Surviving, even though it sounds funny to say, isn’t sustainable. We were not created to just survive, to just sustain life. But to give life. To bring life to others and ourselves. To breathe in life completely and wholly.
But when life got so completely difficult, the only intention I could muster was to just keep going. To wake up, keep people clothed and fed, and do it all again the next day.
As we are in this new season, this Mabel & Riv season, we’re finally allowing our brains to be re-wired.
We are shedding the cynicism for hope and shedding the small goals for big dreams.
We are learning how to thrive.
But in this season of thriving, slowly but surely I am sensing an old theme returning in a completely new way. God is cultivating a deep stillness inside me. A calm I have never in my life known before. That stillness is the source from which a new kind of intention is coming from, because this time intention isn’t about getting control of my life for the best results.
This time, intention is about surrendering and allowing myself to thrive.
I remember a few years ago when it started becoming trendy to choose a “word of the year”. I saw people emblazoning their words on jewelry, canvas or even in a new tattoo. All the cool people had a word.
And honestly? I really didn’t get it. I felt completely at a loss as to how someone could commit to one word for an entire year – how did they choose? Why did it matter? Why did these words seem so general and uninspired? Have I mentioned I clearly didn’t get it?
This year it was a few days before January 1st when I was telling friends I had no word, had never chosen a word, and hadn’t really thought about this whole word of the year business. To my surprise, I went away from that conversation feeling my spirit churn. Was this the year I’d hear a word?

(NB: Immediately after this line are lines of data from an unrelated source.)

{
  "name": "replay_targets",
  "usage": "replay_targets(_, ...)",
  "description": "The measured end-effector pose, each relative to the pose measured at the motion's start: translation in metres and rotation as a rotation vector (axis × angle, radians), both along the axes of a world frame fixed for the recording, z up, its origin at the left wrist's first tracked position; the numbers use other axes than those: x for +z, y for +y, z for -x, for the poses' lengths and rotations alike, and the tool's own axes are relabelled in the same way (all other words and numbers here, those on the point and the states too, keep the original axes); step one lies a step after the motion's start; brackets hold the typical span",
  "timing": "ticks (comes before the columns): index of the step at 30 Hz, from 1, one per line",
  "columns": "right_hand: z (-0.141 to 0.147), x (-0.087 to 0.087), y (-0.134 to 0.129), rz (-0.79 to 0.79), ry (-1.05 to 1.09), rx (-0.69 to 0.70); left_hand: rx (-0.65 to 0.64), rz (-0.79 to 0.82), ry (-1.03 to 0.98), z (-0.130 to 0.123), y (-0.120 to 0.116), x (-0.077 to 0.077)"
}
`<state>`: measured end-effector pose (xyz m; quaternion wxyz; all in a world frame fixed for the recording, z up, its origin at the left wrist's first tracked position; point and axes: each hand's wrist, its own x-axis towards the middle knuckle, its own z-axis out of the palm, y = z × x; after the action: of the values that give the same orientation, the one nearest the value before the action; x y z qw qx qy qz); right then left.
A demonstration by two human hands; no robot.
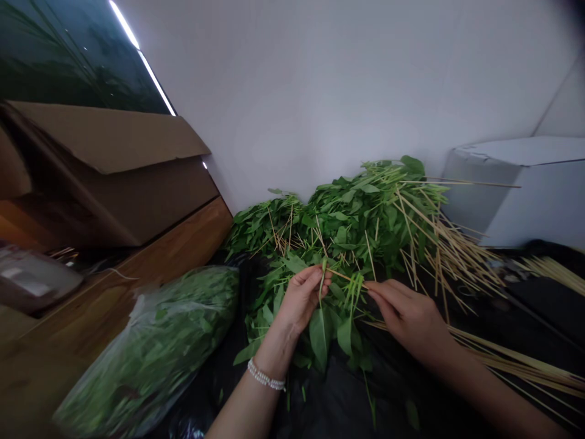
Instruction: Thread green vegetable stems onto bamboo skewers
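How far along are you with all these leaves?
Seemingly done: the heaped green leafy stems at the back, with thin wooden skewers among them. In hand: the left hand pinches a green stem; the right hand holds a skewer bearing several. Probably left: the clear plastic bag of greens and loose pale sticks at right. I can't judge the total.

We face a plain, pale greyish wall (311,91) that fills most of the upper view, with a slanting seam (557,91) towards the right. At upper left we see a dark green, glossy pane (68,55), edged by a thin, bright white strip of light (155,81). Below it we make out a brown cardboard box (137,201) with a raised flap, on a wooden surface (192,238) in warm brown, and an orange glow (18,219) at the far left. On our right, a white box-like block (539,189) stands by the wall in dim, soft light.
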<state>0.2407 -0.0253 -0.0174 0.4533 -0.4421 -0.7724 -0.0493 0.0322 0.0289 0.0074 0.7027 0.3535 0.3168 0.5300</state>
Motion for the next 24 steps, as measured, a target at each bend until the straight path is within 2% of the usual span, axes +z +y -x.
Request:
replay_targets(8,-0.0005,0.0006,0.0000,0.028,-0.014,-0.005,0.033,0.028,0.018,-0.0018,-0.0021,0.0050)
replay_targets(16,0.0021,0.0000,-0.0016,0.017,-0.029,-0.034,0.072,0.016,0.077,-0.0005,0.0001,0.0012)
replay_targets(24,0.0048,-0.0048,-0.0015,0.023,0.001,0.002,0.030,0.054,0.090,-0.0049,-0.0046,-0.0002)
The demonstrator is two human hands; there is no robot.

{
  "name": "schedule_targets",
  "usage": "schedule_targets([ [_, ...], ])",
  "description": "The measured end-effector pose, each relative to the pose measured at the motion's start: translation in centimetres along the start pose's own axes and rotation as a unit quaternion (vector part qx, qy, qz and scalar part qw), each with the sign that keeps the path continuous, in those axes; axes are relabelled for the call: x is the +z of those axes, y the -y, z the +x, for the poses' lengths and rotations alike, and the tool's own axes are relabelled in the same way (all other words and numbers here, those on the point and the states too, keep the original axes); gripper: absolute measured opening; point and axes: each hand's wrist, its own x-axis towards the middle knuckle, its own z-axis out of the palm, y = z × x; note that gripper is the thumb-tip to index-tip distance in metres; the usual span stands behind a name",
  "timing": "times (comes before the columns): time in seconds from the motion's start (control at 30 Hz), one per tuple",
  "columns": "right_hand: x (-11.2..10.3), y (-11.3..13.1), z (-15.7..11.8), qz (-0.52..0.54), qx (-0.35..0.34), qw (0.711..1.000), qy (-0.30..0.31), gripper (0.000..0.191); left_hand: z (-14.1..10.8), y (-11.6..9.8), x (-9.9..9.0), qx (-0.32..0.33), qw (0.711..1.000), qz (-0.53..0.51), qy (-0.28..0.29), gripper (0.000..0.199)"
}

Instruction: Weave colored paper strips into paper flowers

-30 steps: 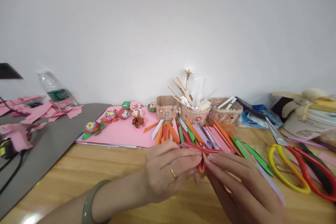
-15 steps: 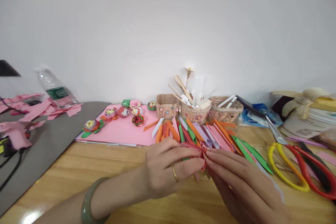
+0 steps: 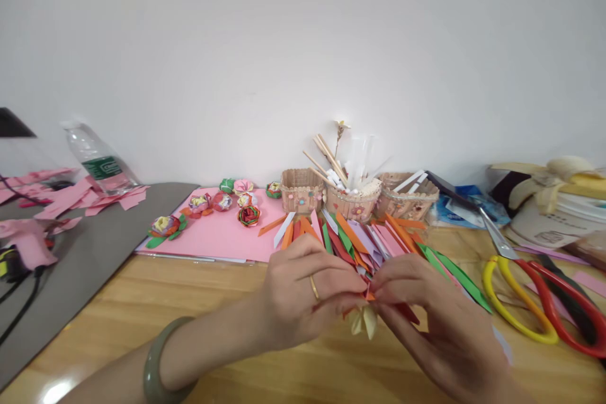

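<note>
Both hands meet over the wooden table, pinching a folded paper flower (image 3: pixel 363 320) whose cream petals hang below the fingers; orange and red paper shows between the fingertips. My left hand (image 3: pixel 307 293), with a ring and a bracelet, is closed on its left side. From the right, my right hand (image 3: pixel 426 309) grips it with thumb and fingers bent. Much of the piece is hidden by the fingers. Just behind lie many folded paper strips (image 3: pixel 353 237) in orange, green, purple, pink and red.
Finished paper flowers (image 3: pixel 249 216) sit on a pink sheet (image 3: pixel 218 240) at left. Small baskets (image 3: pixel 303 192) stand against the wall. Scissors (image 3: pixel 521 265) with yellow and red handles lie right. A pink glue gun (image 3: pixel 31 243) and water bottle (image 3: pixel 99 161) are at far left.
My right fingers have gone from stretched out to bent in a pinch. The paper piece has tilted, so its cream petals now show beneath the hands.
</note>
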Motion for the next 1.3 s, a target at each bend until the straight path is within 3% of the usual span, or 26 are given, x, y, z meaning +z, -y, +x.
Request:
schedule_targets([
  [0.17,0.2,-0.4,-0.4,0.104,0.114,0.988,0.02,0.01,0.0,-0.2,0.5,-0.16,0.983,-0.083,-0.025,0.013],
  [0.37,0.6,-0.7,-0.7,0.141,0.155,0.977,-0.028,0.01,-0.1,-0.2,0.7,-0.212,0.97,-0.123,-0.011,0.01],
  [0.67,0.0,-0.7,-0.2,0.124,0.058,0.99,0.028,0.02,0.2,0.3,0.2,-0.027,0.998,-0.055,-0.011,0.005],
  [0.83,-0.2,-0.6,0.1,0.074,-0.006,0.997,0.031,0.026,-0.3,0.5,0.1,0.009,0.999,-0.033,-0.001,0.002],
  [1.0,-0.5,-0.5,0.3,0.07,-0.001,0.996,0.048,0.02,-0.5,0.8,0.2,0.021,0.999,-0.029,0.003,0.003],
  [1.07,-0.4,-0.6,0.1,0.092,0.032,0.994,0.058,0.017,-0.5,0.8,0.3,-0.009,0.998,-0.065,0.019,0.005],
  [1.13,-0.1,-0.7,-0.2,0.129,0.093,0.985,0.065,0.014,-0.4,0.8,0.2,-0.09,0.987,-0.127,0.046,0.009],
  [1.2,0.1,-0.8,-0.4,0.169,0.165,0.969,0.069,0.013,-0.2,0.7,0.2,-0.204,0.957,-0.191,0.075,0.013],
  [1.3,0.4,-0.9,-0.4,0.219,0.258,0.939,0.067,0.015,0.0,0.7,0.1,-0.362,0.89,-0.257,0.104,0.014],
])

It took about 2 minutes of focus and prayer on the matter and I immediately heard a word. My spirit rumbled and there was absolutely no doubt about what my word would be.
Of course God would be bringing me, in this season of learning to thrive, back around to the word that had meant so much to me (for such different reasons) so many years ago before life hit and got so hard. It’s so much less hard now. Which is crazy for me to say, since we have lots of difficulties still. But it’s different. We are different. And it’s time to be intentional again.
What this means to me is that I can be intentional about my day, get things done, be productive, etc etc etc – BUT, that intention will come from such a calm place. It will be slower.
The intention will sit and have a warm drink and take a minute. It won’t just survive and go to sleep. It will thrive and be awake and take it all in.
I know it’s nearly March and I’m just now sharing my word of the year with you – but honestly, I was busy living it out first. Mabel & Riv is the first big leap of intention I’ve done in 2013, and I feel my heart groan a little (in that way you groan waiting for a really awesome piece of chocolate to be unwrapped) and I call it good.
Let the sands of time drop slower and quieter, let me be grateful and let me smile in anticipation of what is yet to come.